Exercise: Copy each line below exactly as it appears. Pictures are to be omitted.

Source data:
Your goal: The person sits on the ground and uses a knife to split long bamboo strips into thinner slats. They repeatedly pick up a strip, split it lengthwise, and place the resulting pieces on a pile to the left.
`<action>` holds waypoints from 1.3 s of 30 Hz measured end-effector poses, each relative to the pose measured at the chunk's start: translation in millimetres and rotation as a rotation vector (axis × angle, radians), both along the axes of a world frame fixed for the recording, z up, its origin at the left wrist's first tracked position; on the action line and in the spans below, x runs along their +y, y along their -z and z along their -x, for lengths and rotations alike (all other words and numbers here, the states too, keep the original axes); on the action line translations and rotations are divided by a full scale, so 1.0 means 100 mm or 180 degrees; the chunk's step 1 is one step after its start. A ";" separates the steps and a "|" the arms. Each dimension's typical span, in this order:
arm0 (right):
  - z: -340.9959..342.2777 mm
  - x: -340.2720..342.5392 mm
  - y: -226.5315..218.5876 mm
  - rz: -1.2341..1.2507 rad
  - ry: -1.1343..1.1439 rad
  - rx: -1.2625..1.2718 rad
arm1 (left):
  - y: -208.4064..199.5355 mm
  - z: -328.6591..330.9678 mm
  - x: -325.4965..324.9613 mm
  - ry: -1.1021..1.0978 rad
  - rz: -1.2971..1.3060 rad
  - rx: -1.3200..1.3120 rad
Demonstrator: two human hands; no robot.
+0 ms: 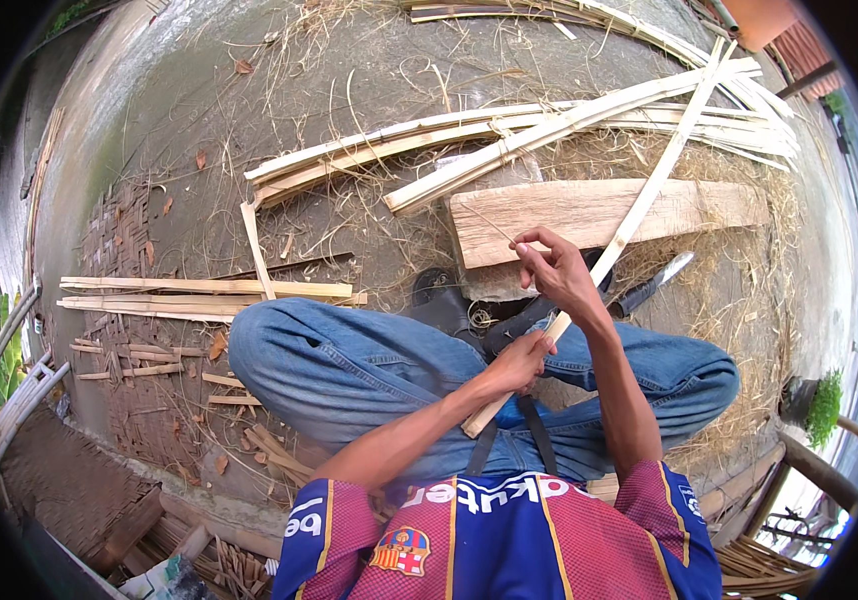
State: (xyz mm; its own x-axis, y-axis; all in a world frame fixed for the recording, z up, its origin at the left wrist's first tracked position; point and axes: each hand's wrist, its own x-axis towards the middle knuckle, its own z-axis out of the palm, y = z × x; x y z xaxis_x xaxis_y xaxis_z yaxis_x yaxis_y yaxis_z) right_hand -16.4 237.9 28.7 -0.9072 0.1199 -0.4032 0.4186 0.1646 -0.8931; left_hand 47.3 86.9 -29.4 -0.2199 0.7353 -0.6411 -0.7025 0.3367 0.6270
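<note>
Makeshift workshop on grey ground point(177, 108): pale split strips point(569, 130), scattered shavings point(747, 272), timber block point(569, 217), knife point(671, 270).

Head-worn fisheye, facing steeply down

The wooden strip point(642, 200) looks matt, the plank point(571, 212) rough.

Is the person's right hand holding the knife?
No, the knife lies among the shavings beyond the right leg, apart from the right hand.
</note>
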 end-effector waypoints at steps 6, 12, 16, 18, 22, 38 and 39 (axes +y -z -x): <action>-0.80 0.47 0.14 0.0947 0.2506 0.0684 | -0.34 0.29 -0.09 0.0067 0.0046 -0.0226; -1.35 0.13 0.31 0.1876 0.1904 -0.0695 | -0.80 0.47 -0.25 0.0033 0.0286 -0.0240; -1.26 0.00 0.14 0.2172 0.0797 -0.0908 | -0.82 0.38 -0.34 -0.0104 0.0218 -0.0393; -1.25 0.01 0.07 0.1726 0.0434 -0.0852 | -0.72 0.37 -0.40 -0.0044 0.0122 -0.0199; -1.32 0.18 -0.15 -0.0704 -0.0726 -0.0065 | -0.60 0.33 -0.42 -0.0080 0.0212 0.0021; -0.53 0.07 -0.10 -0.2757 -0.2679 0.1585 | -0.49 0.12 -0.53 -0.0056 0.0578 0.2067; -0.52 0.02 -0.13 -0.2599 -0.2587 0.1638 | -0.49 0.14 -0.55 0.0007 0.0599 0.2003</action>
State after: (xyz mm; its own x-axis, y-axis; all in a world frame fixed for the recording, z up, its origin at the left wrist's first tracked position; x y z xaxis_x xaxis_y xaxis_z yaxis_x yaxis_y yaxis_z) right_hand 35.7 240.2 41.3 -0.8655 -0.4981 -0.0539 -0.4274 0.7903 -0.4391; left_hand 32.9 32.2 19.9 -0.5935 0.6240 -0.5083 -0.2201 0.4817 0.8483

Completed exercise:
Your goal: The person sits on the ground and uses a knife to split long bamboo strips into thinner slats. They repeatedly pick up a strip, split it lengthwise, and place the resulting pieces on a pile to the left.
`<action>` holds waypoints from 1.3 s of 30 Hz measured end-effector poses, each relative to the pose measured at the chunk's start: translation in millimetres and rotation as a rotation vector (axis × angle, radians), both along the axes of a world frame fixed for the recording, z up, its origin at the left wrist's first tracked position; on the action line and in the spans below, x runs along their +y, y along their -z and z along their -x, for lengths and rotations alike (all other words and numbers here, the states too, keep the original axes); on the action line translations and rotations are divided by a full scale, so 1.0 means 100 mm or 180 degrees; the chunk's step 1 is one step after its start. A ";" separates the steps and a "|" the arms. Each dimension's typical span, in this order:
arm0 (right):
  - z: -340.9959..342.2777 mm
  - x: -340.2720..342.5392 mm
  - y: -226.5315..218.5876 mm
  - rz: -1.2341..1.2507 rad
  - ry: -1.1343..1.1439 rad
  - rx: -1.2625..1.2718 rad
arm1 (left):
  - y: -208.4064..199.5355 mm
  - z: -328.6591..330.9678 mm
  - x: -325.4965..324.9613 mm
  - ry: -1.1021..1.0978 rad
  - rz: -1.2971..1.3060 rad
  - rx: -1.3200..1.3120 rad
Demonstrator: two human hands; no robot.
+0 ms: 
State: (xyz mm; its own x-axis, y-axis; all in a world frame fixed for the recording, z up, its origin at the left wrist's first tracked position; point and axes: each hand's wrist, its own x-axis towards the middle knuckle, its own z-axis out of the palm, y = z × x; x y z xaxis_x xaxis_y xaxis_z yaxis_x yaxis_y yaxis_z) right_hand -16.4 237.9 28.7 -0.9072 0.1199 -0.4032 0.4186 0.1646 -0.8931; left_hand 47.3 86.9 -29.4 -0.2199 0.7353 -0.6411 -0.7025 0.3367 0.6270
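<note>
Makeshift workshop on grey ground point(177, 108): pale split strips point(569, 130), scattered shavings point(747, 272), timber block point(569, 217), knife point(671, 270).

Head-worn fisheye, facing steeply down

The wooden strip point(642, 200) looks matt, the plank point(571, 212) rough.

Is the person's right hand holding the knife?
No, the knife lies among the shavings beyond the right leg, apart from the right hand.
</note>
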 end-effector waypoints at steps 6, 12, 16, 18, 22, 38 and 39 (axes +y -z -x): <action>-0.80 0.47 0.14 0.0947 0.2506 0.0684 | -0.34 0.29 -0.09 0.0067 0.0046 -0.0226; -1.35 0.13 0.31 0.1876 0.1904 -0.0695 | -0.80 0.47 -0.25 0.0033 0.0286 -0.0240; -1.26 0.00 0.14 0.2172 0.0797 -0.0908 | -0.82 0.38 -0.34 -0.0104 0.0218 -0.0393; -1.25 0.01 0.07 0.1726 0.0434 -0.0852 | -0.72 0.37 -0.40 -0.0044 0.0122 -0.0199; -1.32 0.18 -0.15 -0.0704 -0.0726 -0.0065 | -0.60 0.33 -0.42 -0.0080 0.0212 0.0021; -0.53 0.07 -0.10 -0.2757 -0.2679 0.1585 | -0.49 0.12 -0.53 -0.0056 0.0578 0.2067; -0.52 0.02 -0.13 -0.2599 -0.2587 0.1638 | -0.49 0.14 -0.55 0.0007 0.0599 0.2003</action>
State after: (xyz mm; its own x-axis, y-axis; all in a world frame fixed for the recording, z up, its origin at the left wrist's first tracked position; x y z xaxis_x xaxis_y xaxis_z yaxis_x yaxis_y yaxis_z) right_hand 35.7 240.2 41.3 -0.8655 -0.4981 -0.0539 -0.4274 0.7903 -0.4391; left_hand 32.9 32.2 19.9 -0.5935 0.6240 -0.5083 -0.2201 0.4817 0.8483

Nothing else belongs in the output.